ヒマラヤから降ってきた蒸気が、凝集して粒となり重く立ち籠める。つい昨日まで迎えてくれた峰々は消え失せ、高山の人智を超えた気配が帰っている。人の力など遥かに及ばぬ存在が、起き抜けの鼓動を無音のまま響かせている。ここに半年ほど滞在したかのような錯覚に捉わられる。実は六泊四日に過ぎない。限りない深さの叡智と慈愛。掛け値なしの笑顔。正直な暮らし。今までの人生全てに匹敵する経験がここにはあった。記録映像の中でゲンラは述べる。「私に子供時代は存在しなかった。今私は八十五人の子供に囲まれている。私が失った子供時代は一つだけ。しかし今私は八十五の子供時代を経験している。私は幸せだ。」ここではボランティアという言葉の入る余地がない。ボランティアとは人助けという意味であると思う。ボランティアは美しい善意である。これは間違いがない。一方この孤児院の名前ジャムセイに含まれるLove and Compassionは少々違う意味合いを含んでいる。ゲンラを含めたここで働く人たちにとってこの場は、ボランティアではなく生きる意味そのものなのだ。そこには与えるという喜捨の態度はない。子供が泣けば共に泣き、子供が笑えば共に笑う。人と自分の境界は存在しない。人の命は短い。他の人と共に生きることは喜びであり、自らの存在意義でもある。

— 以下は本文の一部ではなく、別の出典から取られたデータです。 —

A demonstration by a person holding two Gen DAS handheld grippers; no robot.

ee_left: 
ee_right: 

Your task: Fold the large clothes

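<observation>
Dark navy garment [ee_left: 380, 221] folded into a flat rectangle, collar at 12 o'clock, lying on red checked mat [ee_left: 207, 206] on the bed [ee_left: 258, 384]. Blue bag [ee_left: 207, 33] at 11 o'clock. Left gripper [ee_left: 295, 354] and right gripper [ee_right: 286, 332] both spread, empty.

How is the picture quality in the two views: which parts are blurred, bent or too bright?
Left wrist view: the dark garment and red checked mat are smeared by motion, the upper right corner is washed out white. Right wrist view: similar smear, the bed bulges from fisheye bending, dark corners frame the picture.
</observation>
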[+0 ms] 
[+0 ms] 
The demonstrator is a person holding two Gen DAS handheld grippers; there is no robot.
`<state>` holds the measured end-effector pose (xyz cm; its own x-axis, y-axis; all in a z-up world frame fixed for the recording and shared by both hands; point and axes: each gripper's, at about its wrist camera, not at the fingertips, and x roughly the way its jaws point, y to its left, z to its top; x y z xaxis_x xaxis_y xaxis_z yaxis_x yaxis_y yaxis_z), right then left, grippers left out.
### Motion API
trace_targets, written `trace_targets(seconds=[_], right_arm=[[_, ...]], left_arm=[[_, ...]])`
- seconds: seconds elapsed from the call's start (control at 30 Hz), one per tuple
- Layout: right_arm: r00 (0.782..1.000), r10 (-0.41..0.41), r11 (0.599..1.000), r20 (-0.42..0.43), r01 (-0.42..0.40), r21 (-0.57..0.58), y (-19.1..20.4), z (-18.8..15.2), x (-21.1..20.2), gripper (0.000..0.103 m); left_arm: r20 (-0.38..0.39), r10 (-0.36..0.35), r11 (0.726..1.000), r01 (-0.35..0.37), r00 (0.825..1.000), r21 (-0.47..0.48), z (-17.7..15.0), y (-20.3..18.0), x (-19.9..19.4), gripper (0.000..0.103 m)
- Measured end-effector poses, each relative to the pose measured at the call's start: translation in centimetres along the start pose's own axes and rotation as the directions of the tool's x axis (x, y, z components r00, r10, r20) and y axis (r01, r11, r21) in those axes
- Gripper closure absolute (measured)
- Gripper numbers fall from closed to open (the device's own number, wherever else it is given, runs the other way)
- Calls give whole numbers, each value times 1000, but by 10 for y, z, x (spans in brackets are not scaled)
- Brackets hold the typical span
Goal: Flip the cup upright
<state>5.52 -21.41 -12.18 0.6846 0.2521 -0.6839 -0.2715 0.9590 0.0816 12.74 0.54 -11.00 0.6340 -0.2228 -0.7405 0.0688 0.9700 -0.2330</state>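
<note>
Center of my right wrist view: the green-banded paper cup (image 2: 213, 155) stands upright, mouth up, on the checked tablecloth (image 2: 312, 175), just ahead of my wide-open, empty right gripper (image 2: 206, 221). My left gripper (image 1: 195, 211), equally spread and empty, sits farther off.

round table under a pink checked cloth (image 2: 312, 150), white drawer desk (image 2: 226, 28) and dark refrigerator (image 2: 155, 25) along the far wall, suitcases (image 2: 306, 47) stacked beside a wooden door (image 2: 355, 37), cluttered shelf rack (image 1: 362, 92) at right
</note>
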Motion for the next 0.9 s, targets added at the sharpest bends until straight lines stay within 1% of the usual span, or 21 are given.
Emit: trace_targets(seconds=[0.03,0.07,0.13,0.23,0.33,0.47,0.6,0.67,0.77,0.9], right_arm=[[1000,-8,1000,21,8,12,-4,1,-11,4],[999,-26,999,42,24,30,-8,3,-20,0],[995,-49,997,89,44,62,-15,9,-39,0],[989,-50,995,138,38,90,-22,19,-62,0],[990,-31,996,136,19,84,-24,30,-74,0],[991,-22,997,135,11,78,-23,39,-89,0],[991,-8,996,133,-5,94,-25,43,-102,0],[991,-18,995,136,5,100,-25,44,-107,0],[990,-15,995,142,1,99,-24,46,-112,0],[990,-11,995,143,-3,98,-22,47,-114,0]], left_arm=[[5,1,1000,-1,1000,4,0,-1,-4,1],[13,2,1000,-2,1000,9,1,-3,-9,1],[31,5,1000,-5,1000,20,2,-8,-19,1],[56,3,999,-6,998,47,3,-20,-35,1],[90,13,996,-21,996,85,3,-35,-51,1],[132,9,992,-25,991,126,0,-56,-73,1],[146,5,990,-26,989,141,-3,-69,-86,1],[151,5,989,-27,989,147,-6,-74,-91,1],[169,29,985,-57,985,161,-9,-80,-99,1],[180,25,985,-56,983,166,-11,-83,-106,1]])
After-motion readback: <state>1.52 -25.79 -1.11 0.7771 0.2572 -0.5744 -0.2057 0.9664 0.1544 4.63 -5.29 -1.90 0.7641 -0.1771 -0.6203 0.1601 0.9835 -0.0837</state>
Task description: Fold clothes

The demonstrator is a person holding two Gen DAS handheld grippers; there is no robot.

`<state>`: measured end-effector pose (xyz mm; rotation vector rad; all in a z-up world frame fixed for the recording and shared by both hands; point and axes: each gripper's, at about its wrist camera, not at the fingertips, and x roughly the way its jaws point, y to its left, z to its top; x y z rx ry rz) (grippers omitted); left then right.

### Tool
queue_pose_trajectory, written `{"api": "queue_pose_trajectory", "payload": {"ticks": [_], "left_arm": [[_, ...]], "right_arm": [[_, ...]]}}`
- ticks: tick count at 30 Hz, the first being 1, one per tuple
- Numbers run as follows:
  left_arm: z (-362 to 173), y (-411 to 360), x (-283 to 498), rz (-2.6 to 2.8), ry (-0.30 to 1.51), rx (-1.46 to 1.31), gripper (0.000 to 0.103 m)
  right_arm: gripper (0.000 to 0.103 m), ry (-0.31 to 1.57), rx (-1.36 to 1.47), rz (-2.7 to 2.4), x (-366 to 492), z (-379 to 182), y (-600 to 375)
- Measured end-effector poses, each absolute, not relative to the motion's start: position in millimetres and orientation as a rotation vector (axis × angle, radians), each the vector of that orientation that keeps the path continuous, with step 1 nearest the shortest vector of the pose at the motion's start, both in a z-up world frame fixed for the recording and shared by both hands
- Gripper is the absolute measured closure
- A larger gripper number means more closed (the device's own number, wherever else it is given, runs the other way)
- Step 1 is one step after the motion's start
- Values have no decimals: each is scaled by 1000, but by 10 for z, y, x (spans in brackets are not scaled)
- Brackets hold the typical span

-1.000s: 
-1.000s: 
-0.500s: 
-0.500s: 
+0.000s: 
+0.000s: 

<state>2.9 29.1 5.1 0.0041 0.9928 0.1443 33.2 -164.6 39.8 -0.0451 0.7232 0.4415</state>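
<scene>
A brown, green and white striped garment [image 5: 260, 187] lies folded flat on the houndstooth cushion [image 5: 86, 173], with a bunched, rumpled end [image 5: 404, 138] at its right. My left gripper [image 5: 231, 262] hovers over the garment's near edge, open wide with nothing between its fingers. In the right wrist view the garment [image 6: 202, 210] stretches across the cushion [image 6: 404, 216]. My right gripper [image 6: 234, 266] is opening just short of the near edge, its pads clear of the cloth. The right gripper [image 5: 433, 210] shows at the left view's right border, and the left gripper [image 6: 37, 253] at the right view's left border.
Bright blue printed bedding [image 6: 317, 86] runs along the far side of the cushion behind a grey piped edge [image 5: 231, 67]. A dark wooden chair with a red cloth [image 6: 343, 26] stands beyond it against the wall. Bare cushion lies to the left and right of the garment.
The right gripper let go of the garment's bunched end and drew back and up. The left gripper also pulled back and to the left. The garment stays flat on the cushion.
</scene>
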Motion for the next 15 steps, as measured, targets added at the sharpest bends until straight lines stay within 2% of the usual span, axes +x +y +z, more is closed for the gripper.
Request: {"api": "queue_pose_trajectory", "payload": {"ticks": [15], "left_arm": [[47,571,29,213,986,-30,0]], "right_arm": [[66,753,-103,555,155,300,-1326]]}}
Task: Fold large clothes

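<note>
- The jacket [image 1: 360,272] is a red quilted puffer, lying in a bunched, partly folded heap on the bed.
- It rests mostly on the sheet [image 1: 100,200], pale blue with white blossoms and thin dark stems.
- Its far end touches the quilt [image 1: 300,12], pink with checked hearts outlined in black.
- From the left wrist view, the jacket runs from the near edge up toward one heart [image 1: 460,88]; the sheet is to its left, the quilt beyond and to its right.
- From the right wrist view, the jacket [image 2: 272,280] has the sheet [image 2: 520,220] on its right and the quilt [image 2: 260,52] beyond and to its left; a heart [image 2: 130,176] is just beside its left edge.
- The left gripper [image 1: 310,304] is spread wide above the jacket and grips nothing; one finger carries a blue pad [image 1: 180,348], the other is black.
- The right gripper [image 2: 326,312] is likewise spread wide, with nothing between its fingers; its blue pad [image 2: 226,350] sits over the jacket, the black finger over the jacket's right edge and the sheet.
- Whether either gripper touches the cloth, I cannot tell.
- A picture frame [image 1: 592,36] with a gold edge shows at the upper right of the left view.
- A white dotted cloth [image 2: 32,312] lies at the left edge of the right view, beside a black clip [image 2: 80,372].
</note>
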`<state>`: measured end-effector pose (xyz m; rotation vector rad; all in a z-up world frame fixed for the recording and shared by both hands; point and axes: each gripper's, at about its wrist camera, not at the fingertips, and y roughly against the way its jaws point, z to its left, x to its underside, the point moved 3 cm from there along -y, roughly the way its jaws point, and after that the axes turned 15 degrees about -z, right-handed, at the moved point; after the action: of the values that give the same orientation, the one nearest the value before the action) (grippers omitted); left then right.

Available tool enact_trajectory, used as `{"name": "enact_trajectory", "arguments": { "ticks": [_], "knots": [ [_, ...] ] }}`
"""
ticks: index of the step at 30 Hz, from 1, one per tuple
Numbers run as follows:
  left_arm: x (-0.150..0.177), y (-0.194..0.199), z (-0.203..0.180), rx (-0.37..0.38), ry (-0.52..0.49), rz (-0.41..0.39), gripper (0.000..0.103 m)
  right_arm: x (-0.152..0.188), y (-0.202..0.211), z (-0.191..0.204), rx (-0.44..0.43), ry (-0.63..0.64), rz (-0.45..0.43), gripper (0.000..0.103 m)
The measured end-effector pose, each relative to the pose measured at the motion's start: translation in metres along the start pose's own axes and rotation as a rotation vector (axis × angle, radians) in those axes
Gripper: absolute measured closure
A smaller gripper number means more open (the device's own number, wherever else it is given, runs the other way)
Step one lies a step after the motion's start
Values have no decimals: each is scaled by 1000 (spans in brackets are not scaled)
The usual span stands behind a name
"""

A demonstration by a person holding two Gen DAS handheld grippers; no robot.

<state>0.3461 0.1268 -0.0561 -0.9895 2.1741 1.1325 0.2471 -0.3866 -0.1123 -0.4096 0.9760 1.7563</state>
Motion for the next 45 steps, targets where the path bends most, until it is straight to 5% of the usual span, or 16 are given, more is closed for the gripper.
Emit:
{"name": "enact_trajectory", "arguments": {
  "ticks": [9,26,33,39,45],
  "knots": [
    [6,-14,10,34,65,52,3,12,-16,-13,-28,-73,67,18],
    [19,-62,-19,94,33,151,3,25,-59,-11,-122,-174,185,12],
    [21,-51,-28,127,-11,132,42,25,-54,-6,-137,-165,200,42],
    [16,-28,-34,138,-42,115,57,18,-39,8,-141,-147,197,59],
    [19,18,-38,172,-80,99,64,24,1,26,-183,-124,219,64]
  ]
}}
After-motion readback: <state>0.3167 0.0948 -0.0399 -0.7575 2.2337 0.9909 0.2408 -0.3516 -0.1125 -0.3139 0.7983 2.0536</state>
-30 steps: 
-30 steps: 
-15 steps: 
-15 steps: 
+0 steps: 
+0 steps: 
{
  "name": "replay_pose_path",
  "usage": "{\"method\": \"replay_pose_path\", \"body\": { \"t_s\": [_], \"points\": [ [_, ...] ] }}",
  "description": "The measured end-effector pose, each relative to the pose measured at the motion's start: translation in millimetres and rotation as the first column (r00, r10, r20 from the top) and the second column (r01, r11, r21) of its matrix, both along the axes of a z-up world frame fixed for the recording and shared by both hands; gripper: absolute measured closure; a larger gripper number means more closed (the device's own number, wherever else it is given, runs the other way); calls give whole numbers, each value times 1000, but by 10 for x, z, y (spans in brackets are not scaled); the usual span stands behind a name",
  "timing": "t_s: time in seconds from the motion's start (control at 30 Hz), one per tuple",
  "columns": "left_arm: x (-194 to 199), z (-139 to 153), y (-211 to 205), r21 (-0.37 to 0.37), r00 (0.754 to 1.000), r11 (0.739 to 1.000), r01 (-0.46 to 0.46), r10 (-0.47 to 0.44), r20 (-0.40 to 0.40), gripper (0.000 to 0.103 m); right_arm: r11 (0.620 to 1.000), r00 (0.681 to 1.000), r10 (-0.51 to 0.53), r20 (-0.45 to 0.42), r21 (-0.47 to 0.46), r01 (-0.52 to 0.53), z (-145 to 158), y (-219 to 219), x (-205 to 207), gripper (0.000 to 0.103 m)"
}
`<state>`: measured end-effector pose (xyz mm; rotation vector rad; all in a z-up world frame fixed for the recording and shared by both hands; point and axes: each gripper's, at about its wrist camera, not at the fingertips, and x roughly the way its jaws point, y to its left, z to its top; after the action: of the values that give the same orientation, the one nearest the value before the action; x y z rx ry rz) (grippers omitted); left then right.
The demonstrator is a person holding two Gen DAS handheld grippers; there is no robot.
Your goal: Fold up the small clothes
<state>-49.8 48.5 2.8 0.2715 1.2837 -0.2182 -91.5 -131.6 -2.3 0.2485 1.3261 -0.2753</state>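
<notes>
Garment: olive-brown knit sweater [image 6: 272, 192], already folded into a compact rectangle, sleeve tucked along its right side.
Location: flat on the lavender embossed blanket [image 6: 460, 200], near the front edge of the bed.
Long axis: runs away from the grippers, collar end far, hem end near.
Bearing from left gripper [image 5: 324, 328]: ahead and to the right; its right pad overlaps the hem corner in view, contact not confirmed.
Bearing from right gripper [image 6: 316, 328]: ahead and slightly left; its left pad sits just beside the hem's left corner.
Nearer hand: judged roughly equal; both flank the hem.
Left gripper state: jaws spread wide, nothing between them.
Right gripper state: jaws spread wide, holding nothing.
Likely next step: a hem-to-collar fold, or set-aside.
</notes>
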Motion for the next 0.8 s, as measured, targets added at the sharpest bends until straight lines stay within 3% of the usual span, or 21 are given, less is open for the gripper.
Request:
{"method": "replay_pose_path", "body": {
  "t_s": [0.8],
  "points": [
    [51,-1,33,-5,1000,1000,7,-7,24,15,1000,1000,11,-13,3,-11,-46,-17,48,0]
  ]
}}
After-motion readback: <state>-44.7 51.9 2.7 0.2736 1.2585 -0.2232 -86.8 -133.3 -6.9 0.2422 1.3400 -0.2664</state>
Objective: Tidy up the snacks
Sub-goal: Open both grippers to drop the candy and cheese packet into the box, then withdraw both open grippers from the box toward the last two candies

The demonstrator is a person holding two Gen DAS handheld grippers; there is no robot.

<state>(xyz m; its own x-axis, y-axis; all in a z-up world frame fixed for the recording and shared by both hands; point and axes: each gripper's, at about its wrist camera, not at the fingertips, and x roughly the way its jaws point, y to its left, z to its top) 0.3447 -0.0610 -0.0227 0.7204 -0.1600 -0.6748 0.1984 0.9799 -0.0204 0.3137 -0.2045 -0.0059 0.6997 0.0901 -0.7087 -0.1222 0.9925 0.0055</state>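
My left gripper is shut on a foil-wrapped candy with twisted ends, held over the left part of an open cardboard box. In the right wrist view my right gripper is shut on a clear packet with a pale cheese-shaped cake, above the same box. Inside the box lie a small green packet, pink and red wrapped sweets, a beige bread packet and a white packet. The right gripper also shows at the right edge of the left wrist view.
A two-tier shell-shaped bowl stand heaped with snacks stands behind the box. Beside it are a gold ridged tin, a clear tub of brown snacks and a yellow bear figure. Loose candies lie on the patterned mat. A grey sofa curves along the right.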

朝五時だというのに紅茶とビスケットが部屋に運ばれてきた。この子達はいったい何時に起きたのだろう。紅茶が胃を下り、血管を伝って指先へと温もりを届け始める。壁の外は静寂が支配している。ノックがあった。「グッドモーニングサー。」荷物を車に運びに来てくれたらしい。しかし私はスーツケースを持っていない。小さなバック二つだけである。運んでもらう必要はない。広場に出る。すると、霧の中に子供達に囲まれた長身のゲンラが待っていた。なんと総出である。一人一人子供達がハグをする。愛情が体温と共に伝わってくる。たくさんの小さな手が揺れる。「さようなら。」「さようなら。」旅立ちの時。ここはもはや旅先ではない。我々の家になってしまった。